▶ _What to work on_
Lines that include the string "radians" are the ones to copy from the entries below.
[[ Exercise material, beginning ]]
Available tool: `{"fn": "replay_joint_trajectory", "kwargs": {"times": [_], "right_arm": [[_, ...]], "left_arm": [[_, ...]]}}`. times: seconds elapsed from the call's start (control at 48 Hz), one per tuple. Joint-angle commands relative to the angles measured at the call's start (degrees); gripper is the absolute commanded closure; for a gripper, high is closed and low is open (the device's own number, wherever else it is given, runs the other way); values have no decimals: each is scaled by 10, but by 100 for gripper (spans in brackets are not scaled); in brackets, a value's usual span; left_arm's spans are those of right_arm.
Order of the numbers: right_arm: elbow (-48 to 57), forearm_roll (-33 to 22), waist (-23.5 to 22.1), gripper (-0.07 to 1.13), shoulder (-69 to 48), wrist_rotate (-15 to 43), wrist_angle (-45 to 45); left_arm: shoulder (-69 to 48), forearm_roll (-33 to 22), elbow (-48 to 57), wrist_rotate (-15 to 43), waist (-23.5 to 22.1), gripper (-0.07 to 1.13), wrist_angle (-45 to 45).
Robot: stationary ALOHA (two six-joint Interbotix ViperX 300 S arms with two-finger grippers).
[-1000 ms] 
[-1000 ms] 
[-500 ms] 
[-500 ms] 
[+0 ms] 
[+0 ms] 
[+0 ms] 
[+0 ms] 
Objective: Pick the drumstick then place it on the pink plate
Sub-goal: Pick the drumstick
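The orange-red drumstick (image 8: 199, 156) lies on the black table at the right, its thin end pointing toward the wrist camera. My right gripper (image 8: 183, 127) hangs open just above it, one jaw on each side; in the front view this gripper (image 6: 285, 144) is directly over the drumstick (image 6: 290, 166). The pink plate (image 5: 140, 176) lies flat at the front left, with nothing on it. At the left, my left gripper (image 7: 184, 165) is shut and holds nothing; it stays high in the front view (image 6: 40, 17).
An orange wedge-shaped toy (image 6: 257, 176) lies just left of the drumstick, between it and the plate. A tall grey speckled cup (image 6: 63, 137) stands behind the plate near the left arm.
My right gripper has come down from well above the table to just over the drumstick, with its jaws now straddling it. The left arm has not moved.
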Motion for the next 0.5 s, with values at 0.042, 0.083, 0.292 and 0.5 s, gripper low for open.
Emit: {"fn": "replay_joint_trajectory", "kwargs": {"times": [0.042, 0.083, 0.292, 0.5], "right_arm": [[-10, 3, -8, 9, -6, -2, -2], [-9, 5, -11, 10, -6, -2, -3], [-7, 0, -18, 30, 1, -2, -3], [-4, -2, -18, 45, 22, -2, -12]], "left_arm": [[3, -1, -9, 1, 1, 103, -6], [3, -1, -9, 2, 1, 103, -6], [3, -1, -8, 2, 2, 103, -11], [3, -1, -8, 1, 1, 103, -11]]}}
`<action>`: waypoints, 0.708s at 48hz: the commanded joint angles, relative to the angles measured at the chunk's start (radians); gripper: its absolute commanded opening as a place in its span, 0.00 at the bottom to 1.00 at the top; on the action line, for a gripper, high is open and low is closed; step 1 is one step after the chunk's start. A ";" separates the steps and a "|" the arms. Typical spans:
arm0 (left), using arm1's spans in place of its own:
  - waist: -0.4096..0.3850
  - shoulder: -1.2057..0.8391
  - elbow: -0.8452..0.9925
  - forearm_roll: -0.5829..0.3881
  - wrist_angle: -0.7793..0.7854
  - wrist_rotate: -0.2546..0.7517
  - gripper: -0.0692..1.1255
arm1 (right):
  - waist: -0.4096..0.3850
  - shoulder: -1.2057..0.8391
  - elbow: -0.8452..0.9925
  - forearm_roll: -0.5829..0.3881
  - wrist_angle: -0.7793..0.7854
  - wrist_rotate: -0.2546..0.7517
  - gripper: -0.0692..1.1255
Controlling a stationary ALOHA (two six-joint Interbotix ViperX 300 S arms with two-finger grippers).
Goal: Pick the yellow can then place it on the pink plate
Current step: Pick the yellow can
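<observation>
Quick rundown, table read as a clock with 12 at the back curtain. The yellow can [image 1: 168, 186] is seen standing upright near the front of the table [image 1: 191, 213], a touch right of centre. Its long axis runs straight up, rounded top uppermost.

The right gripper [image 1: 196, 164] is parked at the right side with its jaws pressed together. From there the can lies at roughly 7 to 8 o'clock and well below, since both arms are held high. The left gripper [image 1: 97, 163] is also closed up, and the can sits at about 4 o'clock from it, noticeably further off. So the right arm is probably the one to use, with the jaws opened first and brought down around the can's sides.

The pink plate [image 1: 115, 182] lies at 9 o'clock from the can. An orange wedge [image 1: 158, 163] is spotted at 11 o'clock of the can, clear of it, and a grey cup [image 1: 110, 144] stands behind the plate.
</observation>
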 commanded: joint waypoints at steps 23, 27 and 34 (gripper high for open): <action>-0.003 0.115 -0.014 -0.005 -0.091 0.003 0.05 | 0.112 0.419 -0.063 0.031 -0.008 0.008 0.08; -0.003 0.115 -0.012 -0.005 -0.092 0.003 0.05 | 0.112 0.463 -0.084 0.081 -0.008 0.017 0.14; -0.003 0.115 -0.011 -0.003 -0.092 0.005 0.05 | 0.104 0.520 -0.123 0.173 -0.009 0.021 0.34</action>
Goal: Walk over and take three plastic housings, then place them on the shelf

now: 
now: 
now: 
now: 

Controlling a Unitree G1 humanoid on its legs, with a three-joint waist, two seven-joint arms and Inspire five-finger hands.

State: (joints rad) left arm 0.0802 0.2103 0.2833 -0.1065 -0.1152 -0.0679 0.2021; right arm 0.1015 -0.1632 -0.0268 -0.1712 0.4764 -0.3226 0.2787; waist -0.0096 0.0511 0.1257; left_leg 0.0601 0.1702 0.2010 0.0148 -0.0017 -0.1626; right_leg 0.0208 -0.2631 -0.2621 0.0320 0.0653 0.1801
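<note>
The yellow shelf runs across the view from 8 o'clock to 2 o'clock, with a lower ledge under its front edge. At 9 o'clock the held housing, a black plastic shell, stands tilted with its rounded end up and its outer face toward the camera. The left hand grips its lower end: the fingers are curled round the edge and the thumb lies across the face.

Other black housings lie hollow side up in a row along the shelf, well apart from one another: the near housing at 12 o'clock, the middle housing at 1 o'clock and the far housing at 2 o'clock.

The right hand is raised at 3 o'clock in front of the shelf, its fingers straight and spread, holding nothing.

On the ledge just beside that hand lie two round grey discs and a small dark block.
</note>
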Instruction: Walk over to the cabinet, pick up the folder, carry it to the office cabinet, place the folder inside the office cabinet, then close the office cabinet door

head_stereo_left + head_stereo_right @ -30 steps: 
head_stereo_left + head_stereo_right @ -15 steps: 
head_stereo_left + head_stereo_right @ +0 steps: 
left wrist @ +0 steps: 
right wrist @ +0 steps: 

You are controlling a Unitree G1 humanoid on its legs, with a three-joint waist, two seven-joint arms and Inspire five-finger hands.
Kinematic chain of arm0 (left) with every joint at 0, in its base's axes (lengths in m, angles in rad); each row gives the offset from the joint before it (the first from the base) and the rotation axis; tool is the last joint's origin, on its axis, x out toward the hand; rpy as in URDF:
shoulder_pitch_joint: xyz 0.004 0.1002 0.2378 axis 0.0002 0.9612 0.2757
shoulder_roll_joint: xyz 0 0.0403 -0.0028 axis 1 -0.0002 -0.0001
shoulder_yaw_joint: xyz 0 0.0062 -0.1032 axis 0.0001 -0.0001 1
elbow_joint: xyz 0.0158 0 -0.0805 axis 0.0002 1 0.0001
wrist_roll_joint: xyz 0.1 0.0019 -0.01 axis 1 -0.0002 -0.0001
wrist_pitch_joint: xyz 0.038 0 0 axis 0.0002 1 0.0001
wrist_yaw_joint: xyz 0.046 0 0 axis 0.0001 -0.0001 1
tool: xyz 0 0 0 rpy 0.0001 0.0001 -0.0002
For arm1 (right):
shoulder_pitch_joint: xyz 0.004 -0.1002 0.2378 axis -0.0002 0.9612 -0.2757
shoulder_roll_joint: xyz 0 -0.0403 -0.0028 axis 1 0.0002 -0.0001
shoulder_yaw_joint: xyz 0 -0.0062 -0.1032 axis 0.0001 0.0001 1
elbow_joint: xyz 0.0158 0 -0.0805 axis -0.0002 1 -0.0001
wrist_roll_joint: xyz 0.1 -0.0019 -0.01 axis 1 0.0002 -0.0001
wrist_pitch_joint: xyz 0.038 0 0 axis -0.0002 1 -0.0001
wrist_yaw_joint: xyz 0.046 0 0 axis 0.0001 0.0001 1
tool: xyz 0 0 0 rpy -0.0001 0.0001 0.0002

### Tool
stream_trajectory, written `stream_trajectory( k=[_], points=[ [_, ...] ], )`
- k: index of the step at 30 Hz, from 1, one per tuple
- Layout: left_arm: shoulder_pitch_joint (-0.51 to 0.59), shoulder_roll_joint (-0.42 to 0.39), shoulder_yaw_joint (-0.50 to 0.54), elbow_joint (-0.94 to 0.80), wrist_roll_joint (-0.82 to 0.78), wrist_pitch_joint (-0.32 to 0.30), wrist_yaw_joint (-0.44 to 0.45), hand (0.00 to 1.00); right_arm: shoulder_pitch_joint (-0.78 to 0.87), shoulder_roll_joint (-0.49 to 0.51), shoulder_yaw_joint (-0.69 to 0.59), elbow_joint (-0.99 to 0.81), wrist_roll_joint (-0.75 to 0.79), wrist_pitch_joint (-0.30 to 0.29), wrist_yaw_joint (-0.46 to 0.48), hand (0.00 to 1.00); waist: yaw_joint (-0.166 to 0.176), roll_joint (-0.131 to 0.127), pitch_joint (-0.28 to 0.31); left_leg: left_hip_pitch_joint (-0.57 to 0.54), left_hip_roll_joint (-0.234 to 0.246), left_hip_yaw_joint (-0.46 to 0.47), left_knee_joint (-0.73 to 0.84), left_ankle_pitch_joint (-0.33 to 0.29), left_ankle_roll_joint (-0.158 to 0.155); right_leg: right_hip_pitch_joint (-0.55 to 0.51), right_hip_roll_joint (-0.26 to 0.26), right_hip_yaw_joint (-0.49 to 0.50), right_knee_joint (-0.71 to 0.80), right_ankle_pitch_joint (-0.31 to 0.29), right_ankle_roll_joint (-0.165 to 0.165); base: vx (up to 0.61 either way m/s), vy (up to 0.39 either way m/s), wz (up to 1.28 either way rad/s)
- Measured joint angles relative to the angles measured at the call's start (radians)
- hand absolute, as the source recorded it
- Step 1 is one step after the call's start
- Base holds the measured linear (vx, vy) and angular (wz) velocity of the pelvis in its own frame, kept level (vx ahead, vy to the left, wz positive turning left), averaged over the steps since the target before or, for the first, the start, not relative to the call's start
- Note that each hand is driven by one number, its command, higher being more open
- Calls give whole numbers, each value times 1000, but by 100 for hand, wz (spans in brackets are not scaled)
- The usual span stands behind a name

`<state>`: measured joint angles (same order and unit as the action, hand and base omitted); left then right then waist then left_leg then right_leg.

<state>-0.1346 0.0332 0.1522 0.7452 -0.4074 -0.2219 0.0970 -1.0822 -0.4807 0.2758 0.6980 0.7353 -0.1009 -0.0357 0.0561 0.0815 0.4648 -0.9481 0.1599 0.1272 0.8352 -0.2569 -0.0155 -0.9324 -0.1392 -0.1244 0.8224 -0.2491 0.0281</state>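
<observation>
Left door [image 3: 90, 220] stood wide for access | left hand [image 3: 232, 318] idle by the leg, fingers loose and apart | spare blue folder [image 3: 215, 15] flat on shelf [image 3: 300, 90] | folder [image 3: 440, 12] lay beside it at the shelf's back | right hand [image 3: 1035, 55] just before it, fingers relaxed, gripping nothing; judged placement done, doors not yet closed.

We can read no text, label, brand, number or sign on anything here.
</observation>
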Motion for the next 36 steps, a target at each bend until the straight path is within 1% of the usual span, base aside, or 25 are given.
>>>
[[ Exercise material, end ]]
▶ _Solution for this exercise_
`<action>`: waypoints, 0.708s at 48hz: the commanded joint angles, relative to the angles measured at the chunk's start (radians); gripper: its absolute commanded opening as a place in its span, 0.00 at the bottom to 1.00 at the top; on the action line, for a gripper, high is open and low is closed; step 1 is one step after the chunk's start. A ";" separates the steps and a "|" the arms. Typical spans:
- Measured joint angles relative to the angles measured at the call's start (radians)

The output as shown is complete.